LEAP : This is a programme that has contributed to SAP’s objectives that go beyond project management. There are however certain indicators that should encourage us to search for alternatives. The pace of the programme at times puts the participants in a pressure cooker – with the safety valve jammed. In the last experience each of the 3 vehicles carrying LEAP participants covered approximately 4000 kms. during 16 days. There is a broad spectrum of difference among participants regarding back-ground experience, language, expectations and interests. The Canadians (atleast most of them) should have been given at least a week to settle down and get acclimatised before the programme began. It may be useful to consider organising in-country LEAPS, before participants for the cross country programme are selected. It may be useful to consider “mini-leaps” where a few participants of one country spend a longer period in another. In such an experiment, greater care and attention can be given to each individual and a programme can be designed that will be more appropriate to the person’s needs. One of the most interesting and mutually useful exposure programmes was the six month stay in MYRADA of a Canadian student sponsored by HIDA.
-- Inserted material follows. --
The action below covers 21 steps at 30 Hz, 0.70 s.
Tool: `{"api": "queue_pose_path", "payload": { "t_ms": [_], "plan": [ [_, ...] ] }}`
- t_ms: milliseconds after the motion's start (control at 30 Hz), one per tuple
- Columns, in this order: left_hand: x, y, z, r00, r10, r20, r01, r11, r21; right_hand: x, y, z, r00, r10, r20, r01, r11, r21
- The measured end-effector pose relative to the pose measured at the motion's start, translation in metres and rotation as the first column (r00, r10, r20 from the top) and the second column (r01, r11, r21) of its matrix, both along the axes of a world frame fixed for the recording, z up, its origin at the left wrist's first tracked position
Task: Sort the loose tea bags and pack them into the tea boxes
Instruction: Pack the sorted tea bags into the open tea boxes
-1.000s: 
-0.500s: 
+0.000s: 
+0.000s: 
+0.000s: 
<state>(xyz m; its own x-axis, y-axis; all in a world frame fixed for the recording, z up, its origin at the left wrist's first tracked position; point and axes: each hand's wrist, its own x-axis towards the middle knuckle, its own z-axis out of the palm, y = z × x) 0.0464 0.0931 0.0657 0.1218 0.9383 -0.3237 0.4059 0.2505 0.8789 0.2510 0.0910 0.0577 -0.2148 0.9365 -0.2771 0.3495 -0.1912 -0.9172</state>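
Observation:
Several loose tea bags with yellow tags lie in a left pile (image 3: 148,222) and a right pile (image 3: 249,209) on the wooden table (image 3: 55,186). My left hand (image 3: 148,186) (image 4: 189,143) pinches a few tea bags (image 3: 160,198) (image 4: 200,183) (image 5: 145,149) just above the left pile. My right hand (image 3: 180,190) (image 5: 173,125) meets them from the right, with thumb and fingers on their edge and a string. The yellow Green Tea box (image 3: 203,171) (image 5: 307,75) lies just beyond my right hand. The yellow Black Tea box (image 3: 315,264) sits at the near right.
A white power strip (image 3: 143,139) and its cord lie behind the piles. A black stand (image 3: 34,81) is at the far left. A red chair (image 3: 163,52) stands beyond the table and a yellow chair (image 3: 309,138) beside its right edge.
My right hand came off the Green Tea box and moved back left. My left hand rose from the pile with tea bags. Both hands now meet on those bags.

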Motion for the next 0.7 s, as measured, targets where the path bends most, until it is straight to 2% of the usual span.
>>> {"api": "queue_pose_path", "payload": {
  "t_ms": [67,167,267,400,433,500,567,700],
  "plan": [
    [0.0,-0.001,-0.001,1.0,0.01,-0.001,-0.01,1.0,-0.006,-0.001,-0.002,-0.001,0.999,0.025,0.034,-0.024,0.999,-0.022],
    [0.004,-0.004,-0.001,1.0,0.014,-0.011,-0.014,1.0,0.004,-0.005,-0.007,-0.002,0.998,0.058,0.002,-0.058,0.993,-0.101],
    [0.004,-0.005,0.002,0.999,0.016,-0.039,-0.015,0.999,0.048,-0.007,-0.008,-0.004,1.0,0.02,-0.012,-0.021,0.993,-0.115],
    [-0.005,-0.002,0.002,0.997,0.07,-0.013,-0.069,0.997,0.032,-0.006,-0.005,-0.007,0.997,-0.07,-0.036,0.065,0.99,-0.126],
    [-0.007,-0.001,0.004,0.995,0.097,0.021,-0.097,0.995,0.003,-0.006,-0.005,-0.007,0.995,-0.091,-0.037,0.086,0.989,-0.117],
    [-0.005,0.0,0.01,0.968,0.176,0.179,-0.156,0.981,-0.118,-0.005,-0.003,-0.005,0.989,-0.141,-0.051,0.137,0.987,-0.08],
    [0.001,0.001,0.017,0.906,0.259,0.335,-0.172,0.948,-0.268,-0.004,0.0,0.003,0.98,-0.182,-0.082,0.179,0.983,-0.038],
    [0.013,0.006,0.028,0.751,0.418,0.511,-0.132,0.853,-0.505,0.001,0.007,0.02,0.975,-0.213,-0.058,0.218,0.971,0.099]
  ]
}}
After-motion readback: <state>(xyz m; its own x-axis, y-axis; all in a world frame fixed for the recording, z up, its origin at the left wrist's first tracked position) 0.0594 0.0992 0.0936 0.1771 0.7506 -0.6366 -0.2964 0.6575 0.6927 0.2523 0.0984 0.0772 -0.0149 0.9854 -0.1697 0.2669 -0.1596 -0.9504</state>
 These alternative strategies which are required to cope with the present situation where volags are represented by participants ranging from 20 to 70 years old; with differing ideologies and backgrounds. The older participants have arisen from movements – Independence, Gandhian – and from church related development institutions; next come those who grew out of the radical movements of the early seventies and lastly there is a large group of young people who have entered the Voluntary Agency field for a variety of reasons but who have little experience of movements and even of field work. On the Canadian scene, the era of the ex-clerics and ex-cusos is past or passing; those still in development have moved upwards into positions of authority and policy making; they had the benefit of extensive field exposure before they stepped into development administration.

A FUNDING MECHANISM :

Granting that SAP will continue to be involved with the management of project funds – an operation that at present absorbs a major share of time and attention – can SAP not turn its attention to alternatives systems of credit management at the level of the people who we call “beneficiaries” – term that reduces the responsibility of managing ones resources to a garland of gratitude when the donor appears.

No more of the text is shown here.